• Problem to solve:
From the first line to the last, set down the data exactly as given.

─── Stored data

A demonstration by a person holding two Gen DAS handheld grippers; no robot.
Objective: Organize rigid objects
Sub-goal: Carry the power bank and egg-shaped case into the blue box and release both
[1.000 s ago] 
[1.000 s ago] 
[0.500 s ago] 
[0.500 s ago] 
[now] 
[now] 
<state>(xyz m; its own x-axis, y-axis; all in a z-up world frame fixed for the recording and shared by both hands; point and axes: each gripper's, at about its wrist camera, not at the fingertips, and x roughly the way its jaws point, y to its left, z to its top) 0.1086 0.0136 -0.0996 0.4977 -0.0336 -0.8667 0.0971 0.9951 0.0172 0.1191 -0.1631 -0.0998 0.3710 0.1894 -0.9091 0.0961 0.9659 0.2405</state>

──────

• Task solution:
A demonstration by a person holding two Gen DAS handheld grippers; no robot.
Objective: Organize rigid objects
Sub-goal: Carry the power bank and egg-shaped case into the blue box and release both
[1.000 s ago] 
[1.000 s ago] 
[0.500 s ago] 
[0.500 s ago] 
[now] 
[now] 
<state>(xyz m; its own x-axis, y-axis; all in a z-up world frame fixed for the recording and shared by both hands; point and axes: each gripper's, at about its wrist camera, not at the fingertips, and x roughly the way its jaws point, y to its left, z to its top) 0.1086 0.0136 -0.0996 0.4977 -0.0336 -0.8667 0.0971 0.9951 0.0172 0.1191 -0.1631 -0.0998 0.3710 0.1894 -0.9091 0.0961 0.9659 0.2405</state>

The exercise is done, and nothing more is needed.